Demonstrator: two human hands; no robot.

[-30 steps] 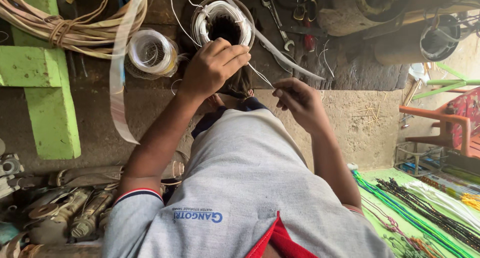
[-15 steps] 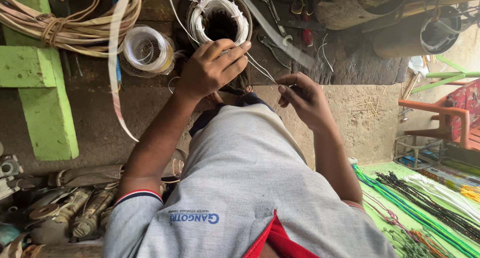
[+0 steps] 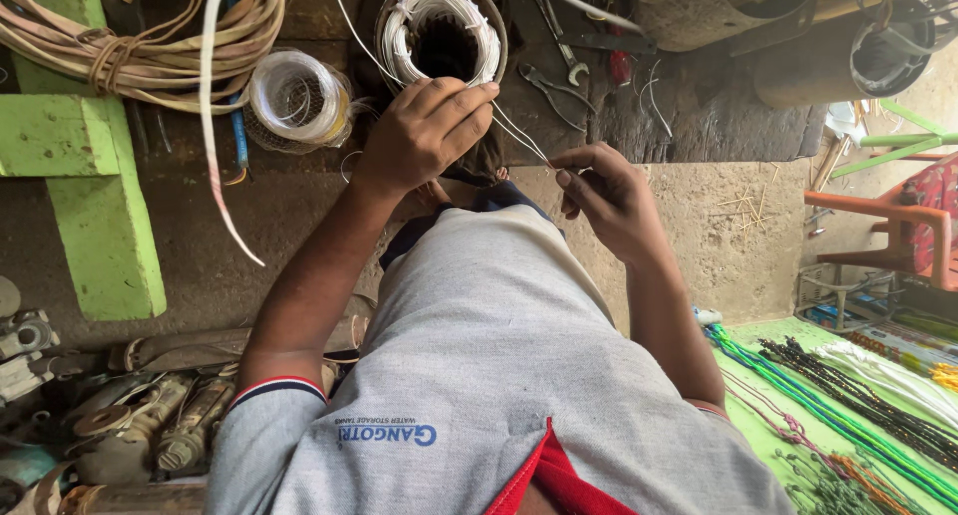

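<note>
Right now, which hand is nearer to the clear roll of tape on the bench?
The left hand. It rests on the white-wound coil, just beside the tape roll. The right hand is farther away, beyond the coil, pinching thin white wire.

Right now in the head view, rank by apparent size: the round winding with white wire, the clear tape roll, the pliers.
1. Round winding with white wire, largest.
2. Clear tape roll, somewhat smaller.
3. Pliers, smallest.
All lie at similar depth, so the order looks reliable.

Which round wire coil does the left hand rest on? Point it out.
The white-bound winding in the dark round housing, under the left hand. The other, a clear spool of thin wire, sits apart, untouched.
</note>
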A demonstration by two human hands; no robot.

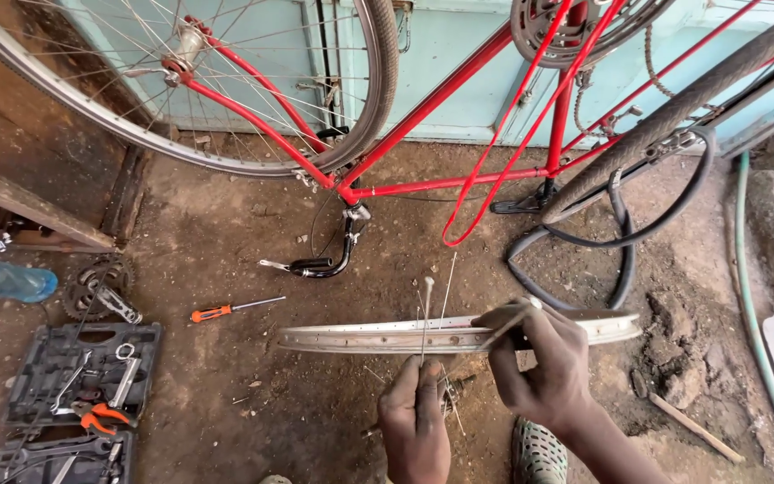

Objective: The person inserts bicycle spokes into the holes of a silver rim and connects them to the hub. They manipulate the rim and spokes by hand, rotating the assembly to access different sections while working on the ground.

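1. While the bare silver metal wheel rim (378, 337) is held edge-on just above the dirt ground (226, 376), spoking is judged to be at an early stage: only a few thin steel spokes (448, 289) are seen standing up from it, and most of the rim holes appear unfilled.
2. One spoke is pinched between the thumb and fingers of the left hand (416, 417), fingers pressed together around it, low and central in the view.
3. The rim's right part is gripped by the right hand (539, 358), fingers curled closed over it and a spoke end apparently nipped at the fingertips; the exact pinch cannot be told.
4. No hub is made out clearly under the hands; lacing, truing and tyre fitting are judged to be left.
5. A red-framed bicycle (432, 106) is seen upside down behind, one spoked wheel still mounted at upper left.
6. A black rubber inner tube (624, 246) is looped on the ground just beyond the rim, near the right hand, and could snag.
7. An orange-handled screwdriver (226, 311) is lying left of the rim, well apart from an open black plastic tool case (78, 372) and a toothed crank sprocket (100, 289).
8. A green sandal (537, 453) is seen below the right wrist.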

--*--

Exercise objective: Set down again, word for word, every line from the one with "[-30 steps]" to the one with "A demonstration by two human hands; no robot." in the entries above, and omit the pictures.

Response area:
[-30 steps] 
[-15 steps] 
[+0 steps] 

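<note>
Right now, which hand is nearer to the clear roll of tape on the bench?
The left hand. It rests on the white-wound coil, just beside the tape roll. The right hand is farther away, beyond the coil, pinching thin white wire.

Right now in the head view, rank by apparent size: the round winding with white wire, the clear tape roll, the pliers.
1. Round winding with white wire, largest.
2. Clear tape roll, somewhat smaller.
3. Pliers, smallest.
All lie at similar depth, so the order looks reliable.

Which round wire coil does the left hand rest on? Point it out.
The white-bound winding in the dark round housing, under the left hand. The other, a clear spool of thin wire, sits apart, untouched.
</note>
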A demonstration by two human hands; no robot.

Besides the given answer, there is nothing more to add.